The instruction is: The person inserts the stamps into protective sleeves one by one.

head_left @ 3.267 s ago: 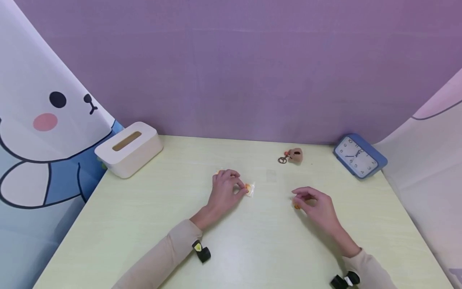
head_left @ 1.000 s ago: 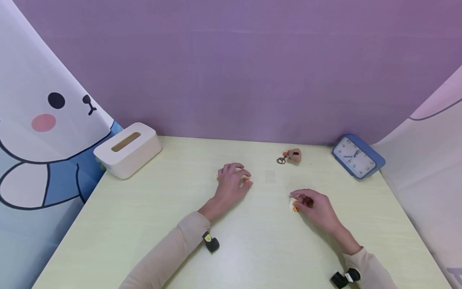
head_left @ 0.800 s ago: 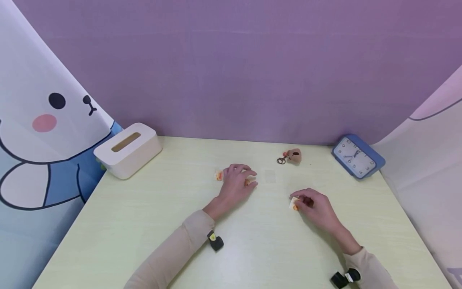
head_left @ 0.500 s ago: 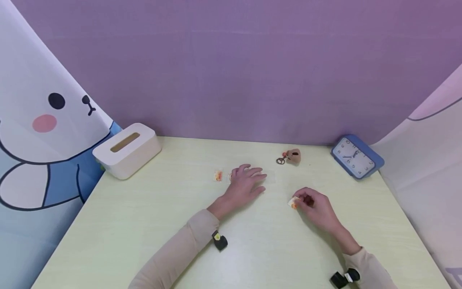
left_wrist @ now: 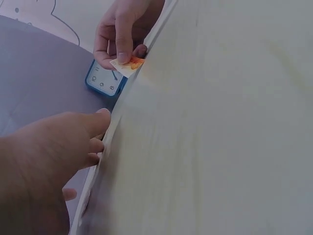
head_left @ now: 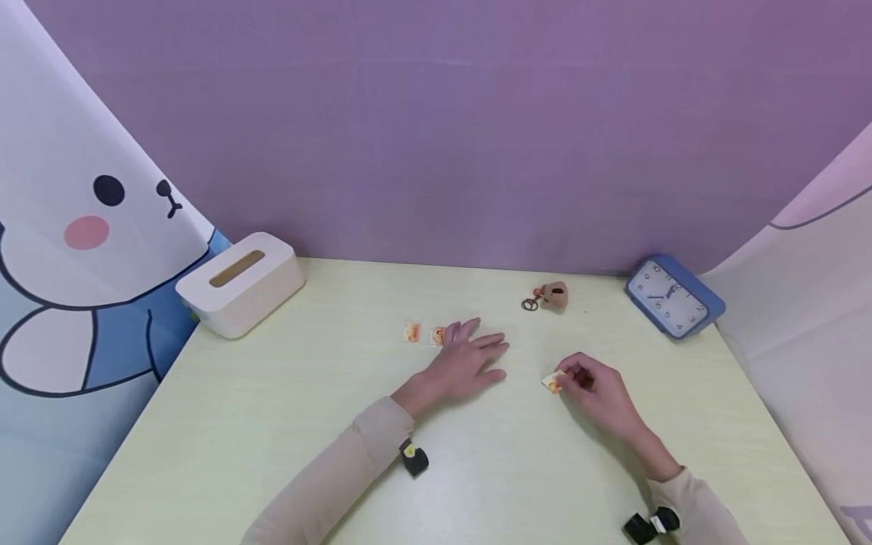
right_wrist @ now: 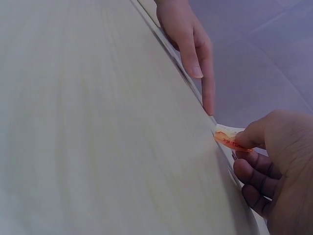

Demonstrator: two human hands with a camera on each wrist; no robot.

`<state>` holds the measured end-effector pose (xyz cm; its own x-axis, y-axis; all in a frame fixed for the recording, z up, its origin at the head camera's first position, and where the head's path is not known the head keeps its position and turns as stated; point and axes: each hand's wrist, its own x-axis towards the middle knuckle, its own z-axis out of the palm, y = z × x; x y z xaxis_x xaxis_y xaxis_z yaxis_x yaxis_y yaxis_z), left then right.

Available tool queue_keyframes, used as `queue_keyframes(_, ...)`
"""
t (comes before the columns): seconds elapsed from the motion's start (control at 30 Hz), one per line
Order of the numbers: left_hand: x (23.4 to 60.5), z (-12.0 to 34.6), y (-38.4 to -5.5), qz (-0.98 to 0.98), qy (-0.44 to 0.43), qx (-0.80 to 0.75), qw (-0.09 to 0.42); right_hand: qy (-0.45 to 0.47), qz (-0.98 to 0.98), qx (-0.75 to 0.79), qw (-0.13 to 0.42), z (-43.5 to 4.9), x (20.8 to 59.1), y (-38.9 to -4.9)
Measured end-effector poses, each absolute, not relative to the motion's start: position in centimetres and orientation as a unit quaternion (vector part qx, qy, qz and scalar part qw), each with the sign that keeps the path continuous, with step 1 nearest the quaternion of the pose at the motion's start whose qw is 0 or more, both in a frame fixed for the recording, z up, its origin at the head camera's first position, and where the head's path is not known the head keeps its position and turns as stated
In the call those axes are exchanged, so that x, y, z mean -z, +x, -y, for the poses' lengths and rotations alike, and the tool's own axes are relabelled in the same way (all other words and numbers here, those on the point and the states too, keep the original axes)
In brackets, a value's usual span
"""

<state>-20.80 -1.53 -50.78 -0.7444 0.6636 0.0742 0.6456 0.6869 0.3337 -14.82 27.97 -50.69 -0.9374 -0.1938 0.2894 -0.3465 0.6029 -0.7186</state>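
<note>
In the head view my left hand (head_left: 463, 367) is spread palm down over the middle of the table, holding nothing. Beside its outer finger lies a small square sticker (head_left: 438, 334) with an orange print, partly hidden. Left of that lies a similar sticker (head_left: 412, 331). A faint clear square (head_left: 511, 334) shows just beyond the left fingertips. My right hand (head_left: 599, 390) pinches another thin sticker (head_left: 552, 382) between thumb and fingers. In the left wrist view this held sticker (left_wrist: 128, 66) is pale with orange; in the right wrist view the sticker (right_wrist: 230, 137) looks slightly bent.
A white tissue box (head_left: 241, 284) stands at the table's back left. A small brown keychain figure (head_left: 555, 296) with a ring lies at the back. At the back right is a blue clock (head_left: 674, 295). A purple backdrop (head_left: 436, 136) rises behind the table (head_left: 286, 424).
My left hand has let go of a sticker, moved right and spread its fingers, leaving two stickers in a row. My right hand stays near its place, with its sticker now more visible.
</note>
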Motion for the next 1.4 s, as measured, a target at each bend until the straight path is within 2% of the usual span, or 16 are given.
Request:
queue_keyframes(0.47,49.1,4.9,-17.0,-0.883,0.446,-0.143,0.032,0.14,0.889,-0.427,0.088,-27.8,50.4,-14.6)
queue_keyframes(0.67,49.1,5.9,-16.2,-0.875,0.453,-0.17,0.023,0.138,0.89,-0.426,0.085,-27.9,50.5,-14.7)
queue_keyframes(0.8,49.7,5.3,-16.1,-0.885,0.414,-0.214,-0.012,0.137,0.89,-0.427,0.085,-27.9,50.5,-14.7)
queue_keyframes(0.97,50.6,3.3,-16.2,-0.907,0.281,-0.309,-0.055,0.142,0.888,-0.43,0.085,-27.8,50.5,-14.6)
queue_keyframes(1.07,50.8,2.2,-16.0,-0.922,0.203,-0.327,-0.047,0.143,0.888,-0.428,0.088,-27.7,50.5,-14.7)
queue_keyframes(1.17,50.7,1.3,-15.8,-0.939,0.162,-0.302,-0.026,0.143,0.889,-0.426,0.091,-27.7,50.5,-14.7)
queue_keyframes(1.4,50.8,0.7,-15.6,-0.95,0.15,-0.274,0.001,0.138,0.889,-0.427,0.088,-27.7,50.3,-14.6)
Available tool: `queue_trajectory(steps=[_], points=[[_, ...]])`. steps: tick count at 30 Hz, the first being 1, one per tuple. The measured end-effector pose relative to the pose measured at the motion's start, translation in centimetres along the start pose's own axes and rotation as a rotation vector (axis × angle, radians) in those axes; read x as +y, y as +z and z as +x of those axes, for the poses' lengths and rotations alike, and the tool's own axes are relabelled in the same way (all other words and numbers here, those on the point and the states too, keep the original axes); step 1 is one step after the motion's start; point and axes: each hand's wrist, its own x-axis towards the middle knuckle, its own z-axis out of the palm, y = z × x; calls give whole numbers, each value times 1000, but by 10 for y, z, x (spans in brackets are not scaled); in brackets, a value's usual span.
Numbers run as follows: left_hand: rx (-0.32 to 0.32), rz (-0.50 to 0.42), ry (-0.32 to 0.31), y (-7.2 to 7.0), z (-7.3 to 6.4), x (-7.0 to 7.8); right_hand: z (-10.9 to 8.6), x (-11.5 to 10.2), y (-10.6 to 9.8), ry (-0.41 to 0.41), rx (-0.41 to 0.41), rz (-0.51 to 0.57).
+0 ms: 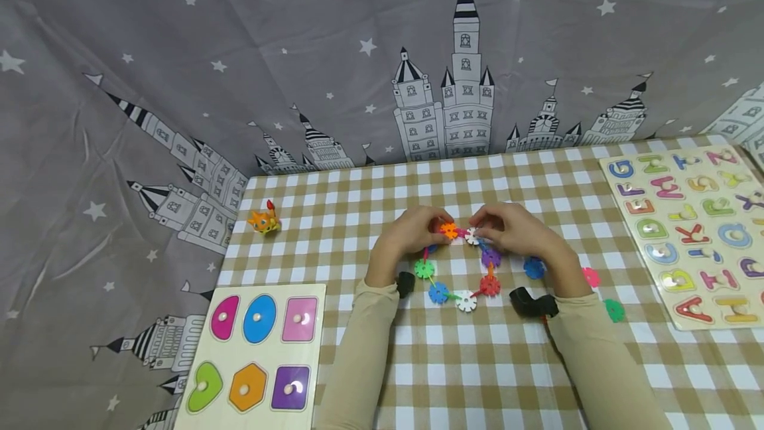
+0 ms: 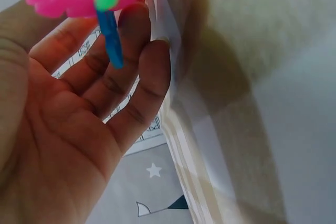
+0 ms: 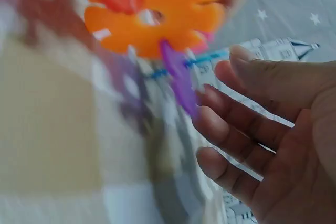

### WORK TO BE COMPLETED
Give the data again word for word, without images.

### TASK RESPONSE
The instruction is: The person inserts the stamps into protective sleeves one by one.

head_left @ 3.267 s ago: 
head_left @ 1.000 s ago: 
head_left @ 0.800 s ago: 
head_left @ 0.500 s ago: 
left_wrist @ now: 
head_left @ now: 
right_wrist @ now: 

Demonstrator: two human hands with a camera on each wrist; no robot.

`<state>` holds the measured end-effector pose (xyz cm; its own x-axis, y-axis; all in a frame fixed for the recording, z up, its origin at the head camera's first position, and where the head's path is not known the head keeps its position and turns as stated; point and axes: each hand's wrist, its own x-axis towards the middle knuckle, its own z-axis out of the palm, y = z × x; x y z xaxis_x xaxis_y xaxis_z yaxis_x yaxis_y yaxis_z), left then right.

Available tool queue_keyframes, used as `queue_keyframes(_, ...)`
"""
t (comes before the columns): seconds elapsed from the motion's start (control at 30 Hz), one per line
Order of the numbers: left_hand: x (23.4 to 60.5), z (-12.0 to 34.6), y (-38.4 to -5.5), qz (-0.98 to 0.98), qy (-0.44 to 0.43), qx (-0.80 to 0.75), qw (-0.09 to 0.42); right_hand: qy (-0.45 to 0.47), qz (-0.98 to 0.98), qx (-0.75 to 0.79), qw (-0.13 to 0.42), z (-43.5 to 4.9), x (20.8 to 59.1), y (-38.9 to -4.9)
Measured end-effector poses, each absolute, not relative to the motion's start: position in centimetres and orientation as a unit quaternion (vector part qx, qy, qz and scalar part qw), each with the sign that keeps the path continuous, with step 1 nearest the quaternion of the pose at the motion's start whose qw is 0 or more, both in a frame fixed for the recording, z up, its origin at the head camera's first position, and where the head's path is not known the head keeps its position and turns as stated
In the call those axes are exchanged, so that x, y, z mean -z, +x, -y, for the poses' lengths and rotations alike, and the tool's own axes are relabelled in the same way (all other words and numbers here, those on the point and the states too, keep the original axes)
In brackets, a value's usual span
"""

<state>-20.80 -1.53 -50.78 -0.7444 0.6636 0.0742 0.6456 0.6869 0.3337 -14.82 27.97 -50.69 -0.9374 -0.1938 0.2894 -0.3465 0.6029 -0.7186</state>
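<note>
In the head view my left hand (head_left: 463, 367) is spread palm down over the middle of the table, holding nothing. Beside its outer finger lies a small square sticker (head_left: 438, 334) with an orange print, partly hidden. Left of that lies a similar sticker (head_left: 412, 331). A faint clear square (head_left: 511, 334) shows just beyond the left fingertips. My right hand (head_left: 599, 390) pinches another thin sticker (head_left: 552, 382) between thumb and fingers. In the left wrist view this held sticker (left_wrist: 128, 66) is pale with orange; in the right wrist view the sticker (right_wrist: 230, 137) looks slightly bent.
A white tissue box (head_left: 241, 284) stands at the table's back left. A small brown keychain figure (head_left: 555, 296) with a ring lies at the back. At the back right is a blue clock (head_left: 674, 295). A purple backdrop (head_left: 436, 136) rises behind the table (head_left: 286, 424).
My left hand has let go of a sticker, moved right and spread its fingers, leaving two stickers in a row. My right hand stays near its place, with its sticker now more visible.
</note>
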Motion for the next 1.4 s, as measured, a target at each bend until the straight path is within 2% of the usual span, or 16 are given.
Request:
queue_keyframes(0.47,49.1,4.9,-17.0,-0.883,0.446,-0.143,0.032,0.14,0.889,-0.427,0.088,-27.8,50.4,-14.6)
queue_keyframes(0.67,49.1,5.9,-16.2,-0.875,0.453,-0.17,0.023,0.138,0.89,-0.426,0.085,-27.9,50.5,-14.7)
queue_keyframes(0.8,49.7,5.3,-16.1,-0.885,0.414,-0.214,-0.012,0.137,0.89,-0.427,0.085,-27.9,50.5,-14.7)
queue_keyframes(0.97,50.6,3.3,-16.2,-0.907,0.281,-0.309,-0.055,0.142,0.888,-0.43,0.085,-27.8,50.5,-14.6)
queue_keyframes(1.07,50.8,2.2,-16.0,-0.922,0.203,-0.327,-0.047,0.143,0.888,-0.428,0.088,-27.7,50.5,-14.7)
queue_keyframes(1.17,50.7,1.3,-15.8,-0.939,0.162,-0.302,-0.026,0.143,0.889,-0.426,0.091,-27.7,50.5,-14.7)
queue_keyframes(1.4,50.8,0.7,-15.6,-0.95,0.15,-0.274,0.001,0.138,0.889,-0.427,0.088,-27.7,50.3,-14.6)
Available tool: `queue_trajectory(steps=[_], points=[[_, ...]])`. steps: tick count at 30 Hz, the first being 1, one per tuple. The measured end-effector pose relative to the pose measured at the motion's start, translation in centimetres along the start pose's own axes and rotation as a rotation vector (axis × angle, radians) in those axes; read x as +y, y as +z and z as +x of those axes, for the poses' lengths and rotations alike, and the tool's own axes are relabelled in the same way (all other words and numbers here, those on the point and the states too, keep the original axes); step 1 is one step after the motion's start; point and axes: each hand's wrist, its own x-axis towards the middle knuckle, its own z-axis out of the palm, y = z × x; calls give whole numbers, each value times 1000, but by 10 for y, z, x (spans in brackets are not scaled); in brackets, a value's usual span.
Numbers run as follows: left_hand: rx (-0.32 to 0.32), rz (-0.50 to 0.42), ry (-0.32 to 0.31), y (-7.2 to 7.0), z (-7.3 to 6.4), x (-7.0 to 7.8); right_hand: z (-10.9 to 8.6), x (-11.5 to 10.2), y (-10.6 to 9.8), ry (-0.41 to 0.41), rx (-0.41 to 0.41), rz (-0.51 to 0.57).
+0 ms: 
+0 ms: 
+0 ms: 

Nothing else is part of this output.